## What the exercise asks
Nothing after the line containing "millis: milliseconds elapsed" belongs in the answer; write out exactly every line from the start of the material up to it, including it.

## Information shown

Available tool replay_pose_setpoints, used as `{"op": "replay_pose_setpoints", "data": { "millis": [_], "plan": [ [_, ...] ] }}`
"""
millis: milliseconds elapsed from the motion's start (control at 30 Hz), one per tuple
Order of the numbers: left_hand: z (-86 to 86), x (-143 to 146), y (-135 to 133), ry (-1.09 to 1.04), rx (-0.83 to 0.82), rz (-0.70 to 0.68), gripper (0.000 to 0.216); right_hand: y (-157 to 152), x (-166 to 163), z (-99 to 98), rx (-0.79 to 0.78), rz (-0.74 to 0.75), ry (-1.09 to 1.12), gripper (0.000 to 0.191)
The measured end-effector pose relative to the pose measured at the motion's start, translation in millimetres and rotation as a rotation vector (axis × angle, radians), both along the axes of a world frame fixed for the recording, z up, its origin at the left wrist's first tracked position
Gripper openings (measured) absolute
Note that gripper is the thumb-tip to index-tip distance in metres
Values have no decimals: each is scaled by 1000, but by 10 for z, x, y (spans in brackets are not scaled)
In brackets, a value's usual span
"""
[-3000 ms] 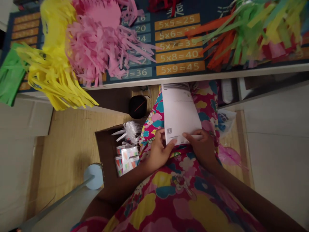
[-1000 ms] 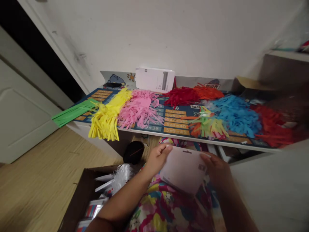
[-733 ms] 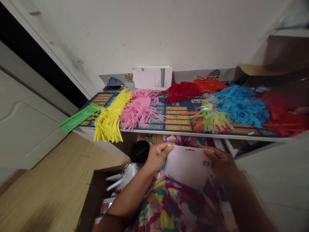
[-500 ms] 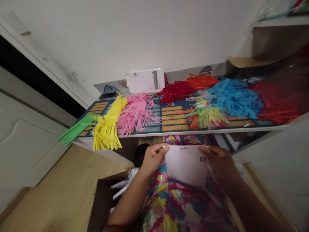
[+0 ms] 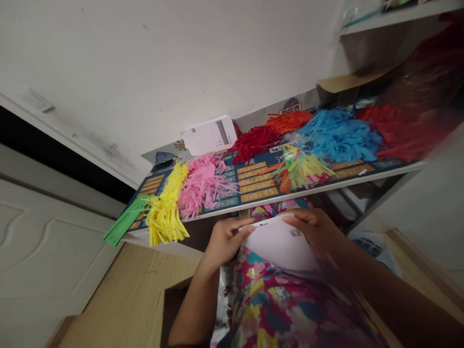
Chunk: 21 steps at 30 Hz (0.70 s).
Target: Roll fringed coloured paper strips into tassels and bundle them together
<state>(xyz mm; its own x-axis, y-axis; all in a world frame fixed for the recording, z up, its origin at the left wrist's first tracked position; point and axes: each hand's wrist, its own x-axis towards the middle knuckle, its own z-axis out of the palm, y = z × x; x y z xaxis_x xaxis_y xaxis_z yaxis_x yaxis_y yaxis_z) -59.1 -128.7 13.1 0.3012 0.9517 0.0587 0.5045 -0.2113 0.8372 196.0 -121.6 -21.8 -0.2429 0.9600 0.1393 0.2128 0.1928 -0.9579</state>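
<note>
Between my hands, over my lap, is a white card [image 5: 277,244] with a small slot near its top edge and a dark square marked 1. My left hand [image 5: 228,237] pinches its top left corner between thumb and fingers. My right hand [image 5: 313,224] is closed on the top right part the same way. The card bends, its lower part curving over the patterned clothing. On the shelf in front lie fringed paper tassels: green [image 5: 125,220], yellow [image 5: 166,208], pink [image 5: 205,183], dark red [image 5: 255,142], orange [image 5: 290,121], multicoloured [image 5: 300,169] and blue [image 5: 340,135].
A stack of white cards [image 5: 210,137] leans against the wall behind the tassels. The shelf top [image 5: 257,183] bears a multiplication chart. Red tassels in clear plastic [image 5: 402,130] lie at the right. A dark-sided box [image 5: 172,309] stands at lower left, and a white door [image 5: 54,251] is further left.
The view has turned, so the shelf appears tilted and shifted. Both hands keep hold of the card, which has tipped with its left end lower and bends more.
</note>
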Motion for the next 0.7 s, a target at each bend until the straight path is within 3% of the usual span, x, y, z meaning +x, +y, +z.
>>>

## Written reply
Available tool replay_pose_setpoints, used as `{"op": "replay_pose_setpoints", "data": { "millis": [_], "plan": [ [_, ...] ] }}`
"""
millis: milliseconds elapsed from the motion's start (control at 30 Hz), one per tuple

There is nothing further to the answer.